また、前記実施形態では、パージの実行中において、エンジン本体1に導入されるパージ燃料の量を目標最大パージ燃料量Qpurge_maxに向けて漸増し、かつ、インジェクタ12の噴射量を最小噴射量Qinj_minに向けて漸減する場合について説明したが、パージ実行条件の成立に伴って、これらの量をそれぞれ目標最大パージ燃料量Qpurge_max、最小噴射量Qinj_minに変更してもよい。ただし、前記実施形態のようにすれば、エンジン本体1に導入されるパージ燃料の量の急変に伴ってエンジントルクが急変するのをより確実に抑制することができる。

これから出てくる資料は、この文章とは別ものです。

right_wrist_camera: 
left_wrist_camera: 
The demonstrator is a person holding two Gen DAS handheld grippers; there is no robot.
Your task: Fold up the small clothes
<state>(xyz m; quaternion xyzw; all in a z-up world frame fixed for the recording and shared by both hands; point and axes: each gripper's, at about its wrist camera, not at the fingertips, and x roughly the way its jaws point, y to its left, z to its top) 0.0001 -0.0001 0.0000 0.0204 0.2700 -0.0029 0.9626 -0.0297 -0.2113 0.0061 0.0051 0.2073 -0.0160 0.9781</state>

また、前記実施形態では、インジェクタ12が気筒2内に直接燃料を噴射する場合について説明したが、インジェクタ12が吸気通路30内に燃料を噴射するように構成してもよい。
1 エンジン本体
30 吸気通路
41 燃料タンク
42 キャニスタ
43 パージ管(パージ通路)
45 パージバルブ
100 PCM(パージバルブ制御手段)
104 パージバルブ制御部(開度演算部)
114 パージバルブ出力部(出力部)

Claims (3)

  1. 気筒が形成されたエンジン本体と、エンジン本体に吸気を導入する吸気通路と、燃料を貯留する燃料タンクと、前記気筒または前記吸気通路に燃料を噴射する燃料噴射弁とを有するエンジンの蒸発燃料処理装置であって、
    前記燃料タンク内で蒸発した蒸発燃料を脱着可能に吸着するキャニスタと、
    前記キャニスタと前記吸気通路とを連通して、前記キャニスタから脱着された蒸発燃料を含むパージガスを前記吸気通路に導入するパージ通路と、
    前記パージ通路を開閉可能なパージバルブと、
    前記パージバルブに所定の出力周波数で指令信号を出力して当該パージバルブを制御するパージバルブ制御手段とを備え、
    前記パージバルブ制御手段は、前記パージバルブが閉弁しているときは、前記指令信号の出力周波数を前記パージバルブの開弁時よりも高めることを特徴とするエンジンの蒸発燃料処理装置。
  2. 請求項1に記載のエンジンの蒸発燃料処理装置において、
    前記パージ制御手段は、前記パージバルブの開度を所定の演算周波数で算出する開度演算部と、当該開度算出部で算出された開度に対応する指令信号を前記パージバルブに出力する出力部とを含み、
    前記出力部は、前記パージバルブが閉弁しているときは、前記指令信号の出力周波数を前記開度演算部の前記演算周波数と同じ周波数にすることを特徴とするエンジンの蒸発燃料処理装置。
  3. 請求項1または2に記載のエンジンの蒸発燃料処理装置において、
    前記パージバルブは、その開閉が前記指令信号の出力周波数でデューティー駆動されるバルブであり、
    前記パージ制御手段は、前記パージバルブが開弁しているときは、前記指令信号の出力周波数をエンジンの運転条件に応じて設定することを特徴とするエンジンの蒸発燃料処理装置。